_ASSIGNED TASK:_ Beginning with the opening line, set down each line of the material below exactly, stopping once the line with "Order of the" is done.

_STUDY MATERIAL:_
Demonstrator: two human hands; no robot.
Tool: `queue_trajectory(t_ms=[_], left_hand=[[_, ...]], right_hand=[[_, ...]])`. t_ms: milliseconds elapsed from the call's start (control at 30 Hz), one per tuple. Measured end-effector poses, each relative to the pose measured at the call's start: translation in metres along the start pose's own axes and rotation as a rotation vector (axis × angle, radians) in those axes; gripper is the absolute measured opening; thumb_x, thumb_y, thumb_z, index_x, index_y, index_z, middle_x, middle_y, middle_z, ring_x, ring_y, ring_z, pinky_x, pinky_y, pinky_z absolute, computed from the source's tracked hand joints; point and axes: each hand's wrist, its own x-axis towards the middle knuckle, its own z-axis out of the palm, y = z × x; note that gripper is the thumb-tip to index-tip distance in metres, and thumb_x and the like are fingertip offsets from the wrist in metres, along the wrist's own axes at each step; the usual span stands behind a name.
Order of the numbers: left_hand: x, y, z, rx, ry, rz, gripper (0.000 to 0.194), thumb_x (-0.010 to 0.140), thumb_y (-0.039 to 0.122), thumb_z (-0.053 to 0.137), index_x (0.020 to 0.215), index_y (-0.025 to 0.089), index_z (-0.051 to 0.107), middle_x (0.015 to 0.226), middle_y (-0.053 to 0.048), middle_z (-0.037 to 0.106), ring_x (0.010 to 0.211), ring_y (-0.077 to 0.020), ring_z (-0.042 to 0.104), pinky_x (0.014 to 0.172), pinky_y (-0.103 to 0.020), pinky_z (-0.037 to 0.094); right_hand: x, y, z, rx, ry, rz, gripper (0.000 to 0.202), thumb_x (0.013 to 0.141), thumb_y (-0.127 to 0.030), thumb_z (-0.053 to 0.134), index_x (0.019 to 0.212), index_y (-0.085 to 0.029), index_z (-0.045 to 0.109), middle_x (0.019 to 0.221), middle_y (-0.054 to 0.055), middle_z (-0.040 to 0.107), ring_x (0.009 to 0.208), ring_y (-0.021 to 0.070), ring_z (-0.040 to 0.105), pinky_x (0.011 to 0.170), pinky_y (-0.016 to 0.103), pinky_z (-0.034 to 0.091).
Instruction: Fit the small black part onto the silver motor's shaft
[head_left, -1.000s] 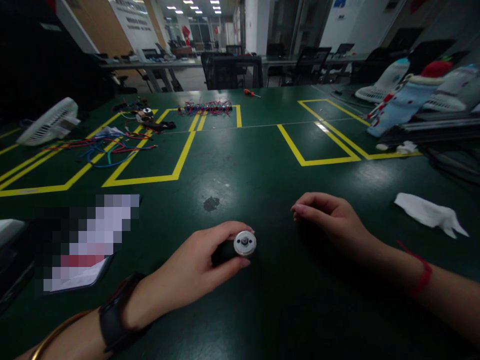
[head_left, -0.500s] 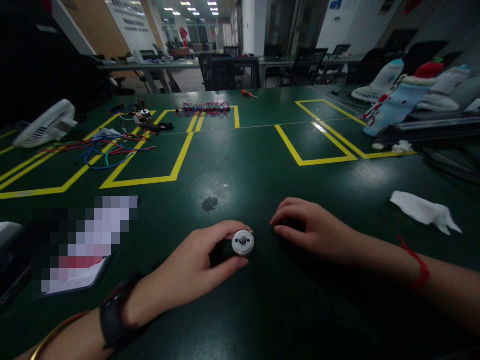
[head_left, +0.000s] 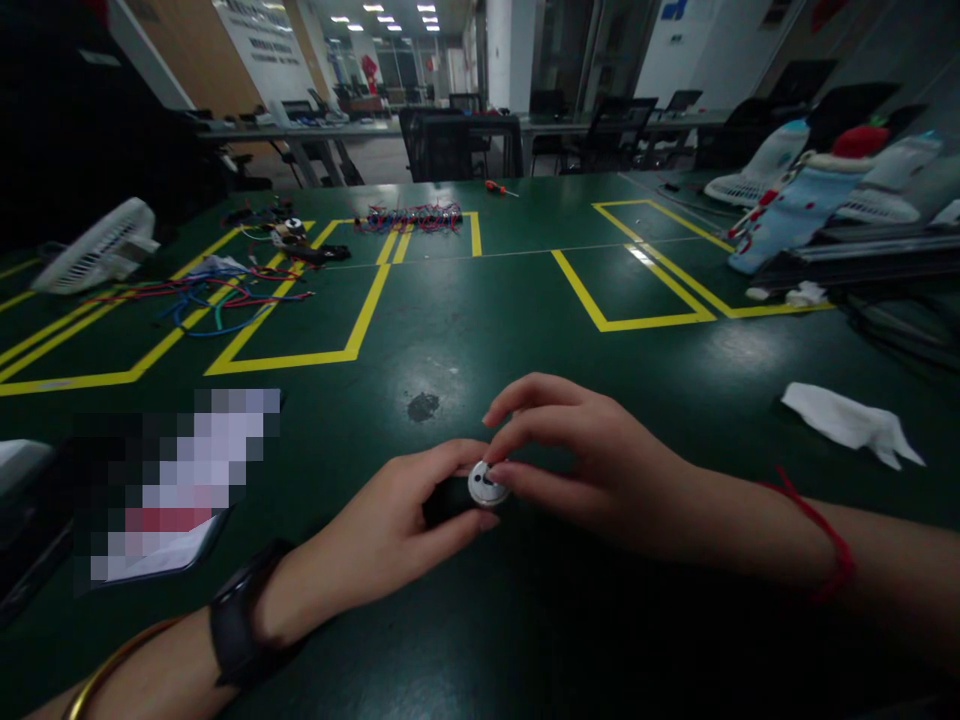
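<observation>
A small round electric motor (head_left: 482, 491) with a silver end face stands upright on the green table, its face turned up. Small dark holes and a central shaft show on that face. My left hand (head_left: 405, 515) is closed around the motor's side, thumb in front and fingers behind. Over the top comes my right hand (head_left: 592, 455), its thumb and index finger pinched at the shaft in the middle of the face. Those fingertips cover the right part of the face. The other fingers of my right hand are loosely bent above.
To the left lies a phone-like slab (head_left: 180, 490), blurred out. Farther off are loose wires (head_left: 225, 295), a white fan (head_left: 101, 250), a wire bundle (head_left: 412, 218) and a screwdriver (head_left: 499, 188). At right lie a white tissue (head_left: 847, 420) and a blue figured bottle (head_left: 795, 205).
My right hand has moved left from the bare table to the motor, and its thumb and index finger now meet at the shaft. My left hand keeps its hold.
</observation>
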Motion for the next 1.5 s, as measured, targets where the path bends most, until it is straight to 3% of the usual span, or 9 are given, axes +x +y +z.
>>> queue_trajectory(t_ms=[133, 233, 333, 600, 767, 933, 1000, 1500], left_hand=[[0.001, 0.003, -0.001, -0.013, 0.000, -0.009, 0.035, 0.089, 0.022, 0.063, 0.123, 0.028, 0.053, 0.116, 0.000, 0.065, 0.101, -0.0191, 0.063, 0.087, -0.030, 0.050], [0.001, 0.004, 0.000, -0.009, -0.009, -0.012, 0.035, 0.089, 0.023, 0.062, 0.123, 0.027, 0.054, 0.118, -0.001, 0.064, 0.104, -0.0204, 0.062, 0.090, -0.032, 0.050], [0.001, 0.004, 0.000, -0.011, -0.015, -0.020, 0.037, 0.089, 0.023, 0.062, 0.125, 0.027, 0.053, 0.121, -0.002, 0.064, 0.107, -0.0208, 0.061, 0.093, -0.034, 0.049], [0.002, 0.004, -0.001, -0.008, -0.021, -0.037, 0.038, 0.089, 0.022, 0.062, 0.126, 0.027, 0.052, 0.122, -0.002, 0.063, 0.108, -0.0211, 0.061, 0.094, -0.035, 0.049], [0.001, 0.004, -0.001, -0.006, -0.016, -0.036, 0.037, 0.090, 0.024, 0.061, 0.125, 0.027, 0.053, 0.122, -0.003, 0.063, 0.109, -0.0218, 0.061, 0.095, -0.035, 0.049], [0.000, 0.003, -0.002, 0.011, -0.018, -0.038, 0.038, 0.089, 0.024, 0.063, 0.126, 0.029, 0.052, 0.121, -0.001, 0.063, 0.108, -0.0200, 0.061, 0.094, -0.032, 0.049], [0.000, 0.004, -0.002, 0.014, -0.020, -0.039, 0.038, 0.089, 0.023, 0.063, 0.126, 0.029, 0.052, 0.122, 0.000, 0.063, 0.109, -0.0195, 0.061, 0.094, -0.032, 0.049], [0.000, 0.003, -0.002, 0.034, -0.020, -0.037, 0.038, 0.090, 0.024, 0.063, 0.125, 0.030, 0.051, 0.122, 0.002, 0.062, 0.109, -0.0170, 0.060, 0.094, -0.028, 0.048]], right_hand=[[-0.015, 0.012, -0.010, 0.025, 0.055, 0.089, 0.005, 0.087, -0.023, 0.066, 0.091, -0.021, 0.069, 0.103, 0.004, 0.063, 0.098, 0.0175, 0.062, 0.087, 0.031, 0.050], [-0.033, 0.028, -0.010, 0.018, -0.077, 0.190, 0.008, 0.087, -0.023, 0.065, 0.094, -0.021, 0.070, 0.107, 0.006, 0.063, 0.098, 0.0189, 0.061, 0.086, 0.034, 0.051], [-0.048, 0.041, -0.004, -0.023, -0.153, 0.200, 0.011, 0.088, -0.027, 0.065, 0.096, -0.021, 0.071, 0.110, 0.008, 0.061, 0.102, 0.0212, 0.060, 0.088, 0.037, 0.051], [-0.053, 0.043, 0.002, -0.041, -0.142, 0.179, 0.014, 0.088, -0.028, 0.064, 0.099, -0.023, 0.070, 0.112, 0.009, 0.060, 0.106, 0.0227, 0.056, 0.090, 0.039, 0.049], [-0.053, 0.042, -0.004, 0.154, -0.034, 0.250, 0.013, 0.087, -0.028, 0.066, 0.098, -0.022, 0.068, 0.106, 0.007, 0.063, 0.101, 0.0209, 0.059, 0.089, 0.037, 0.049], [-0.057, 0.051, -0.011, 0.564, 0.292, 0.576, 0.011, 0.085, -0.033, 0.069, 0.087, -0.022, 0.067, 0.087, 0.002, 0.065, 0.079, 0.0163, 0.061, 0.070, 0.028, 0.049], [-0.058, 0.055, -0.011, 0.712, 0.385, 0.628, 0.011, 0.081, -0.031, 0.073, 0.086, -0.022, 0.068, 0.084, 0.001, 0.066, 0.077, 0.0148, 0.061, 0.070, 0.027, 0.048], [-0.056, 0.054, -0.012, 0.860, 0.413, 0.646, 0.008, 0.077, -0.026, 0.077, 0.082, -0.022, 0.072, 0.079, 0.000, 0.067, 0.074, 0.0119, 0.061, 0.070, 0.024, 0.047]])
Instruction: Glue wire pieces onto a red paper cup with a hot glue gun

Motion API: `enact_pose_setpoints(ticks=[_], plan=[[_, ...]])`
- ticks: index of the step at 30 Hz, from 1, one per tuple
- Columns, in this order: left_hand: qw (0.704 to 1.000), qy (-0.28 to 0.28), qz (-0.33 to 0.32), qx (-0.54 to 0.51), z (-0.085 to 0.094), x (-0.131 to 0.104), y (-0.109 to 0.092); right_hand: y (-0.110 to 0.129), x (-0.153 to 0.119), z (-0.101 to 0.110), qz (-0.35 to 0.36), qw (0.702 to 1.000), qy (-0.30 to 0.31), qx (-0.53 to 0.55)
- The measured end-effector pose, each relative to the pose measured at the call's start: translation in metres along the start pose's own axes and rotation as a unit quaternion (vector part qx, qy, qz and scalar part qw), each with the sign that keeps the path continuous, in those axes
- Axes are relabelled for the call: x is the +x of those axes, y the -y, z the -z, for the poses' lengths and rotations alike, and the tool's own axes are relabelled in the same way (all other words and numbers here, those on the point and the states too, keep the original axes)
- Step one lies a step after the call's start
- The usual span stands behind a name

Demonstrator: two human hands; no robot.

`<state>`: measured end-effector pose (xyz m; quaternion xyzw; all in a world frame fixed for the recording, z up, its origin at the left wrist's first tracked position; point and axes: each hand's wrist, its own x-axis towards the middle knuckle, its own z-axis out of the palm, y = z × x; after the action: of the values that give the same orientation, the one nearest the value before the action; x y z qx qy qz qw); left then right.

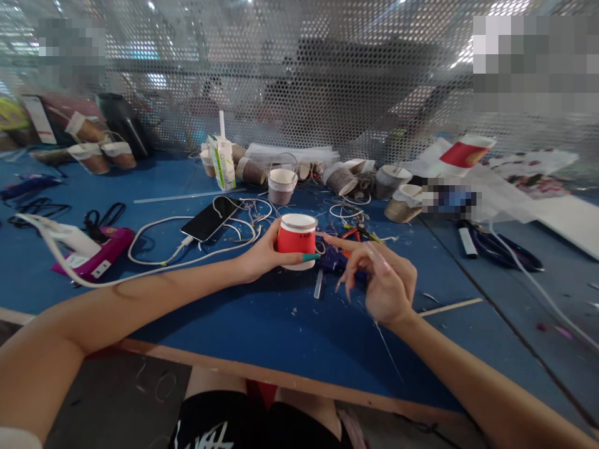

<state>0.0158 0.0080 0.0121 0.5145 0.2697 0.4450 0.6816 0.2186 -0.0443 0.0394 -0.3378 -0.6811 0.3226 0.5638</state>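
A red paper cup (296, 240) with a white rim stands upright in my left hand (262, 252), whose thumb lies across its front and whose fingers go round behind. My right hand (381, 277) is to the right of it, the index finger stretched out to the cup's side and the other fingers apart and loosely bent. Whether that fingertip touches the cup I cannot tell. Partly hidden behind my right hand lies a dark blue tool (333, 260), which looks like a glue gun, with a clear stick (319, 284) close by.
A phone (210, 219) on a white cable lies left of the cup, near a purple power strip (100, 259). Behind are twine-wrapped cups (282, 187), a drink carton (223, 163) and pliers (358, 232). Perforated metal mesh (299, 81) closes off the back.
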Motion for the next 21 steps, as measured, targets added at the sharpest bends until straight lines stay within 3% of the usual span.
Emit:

_RESULT OF THIS TASK:_
Demonstrator: two human hands; no robot.
Tool: `queue_trajectory(t_ms=[_], left_hand=[[_, ...]], right_hand=[[_, ...]])`. t_ms: milliseconds elapsed from the call's start (control at 30 Hz), one per tuple. Measured end-effector poses, each relative to the pose measured at the call's start: translation in metres along the start pose's own axes and rotation as a rotation vector (axis × angle, radians) in those axes; gripper is the absolute measured opening; thumb_x, thumb_y, thumb_z, index_x, index_y, index_z, middle_x, middle_y, middle_z, ring_x, ring_y, ring_z, pinky_x, pinky_y, pinky_z absolute, computed from the source's tracked hand joints; point and axes: each hand's wrist, its own x-axis towards the middle knuckle, its own z-axis out of the palm, y = z × x; note that gripper is the thumb-tip to index-tip distance in metres, and thumb_x and the like are fingertip offsets from the wrist in metres, along the wrist's own axes at each step; the usual span stands behind a name.
Order of the numbers: left_hand: x, y, z, rx, ry, rz, gripper (0.000 to 0.194), thumb_x (-0.010 to 0.140), thumb_y (-0.039 to 0.122), thumb_z (-0.053 to 0.137), index_x (0.020 to 0.215), index_y (-0.025 to 0.089), index_z (-0.051 to 0.107), middle_x (0.015 to 0.226), middle_y (-0.053 to 0.048), middle_z (-0.037 to 0.106), ring_x (0.010 to 0.211), ring_y (-0.077 to 0.020), ring_z (-0.042 to 0.104), pinky_x (0.014 to 0.172), pinky_y (-0.103 to 0.020), pinky_z (-0.037 to 0.094); right_hand: x, y, z, rx, ry, rz, gripper (0.000 to 0.202), thumb_x (0.013 to 0.141), thumb_y (-0.127 to 0.030), thumb_z (-0.053 to 0.134), index_x (0.019 to 0.212), index_y (-0.085 to 0.029), index_z (-0.045 to 0.109), middle_x (0.019 to 0.221), middle_y (-0.054 to 0.055), middle_z (-0.040 to 0.107), ring_x (0.009 to 0.208), ring_y (-0.021 to 0.070), ring_z (-0.040 to 0.105), pinky_x (0.011 to 0.170), pinky_y (-0.016 to 0.103), pinky_z (-0.034 to 0.091).

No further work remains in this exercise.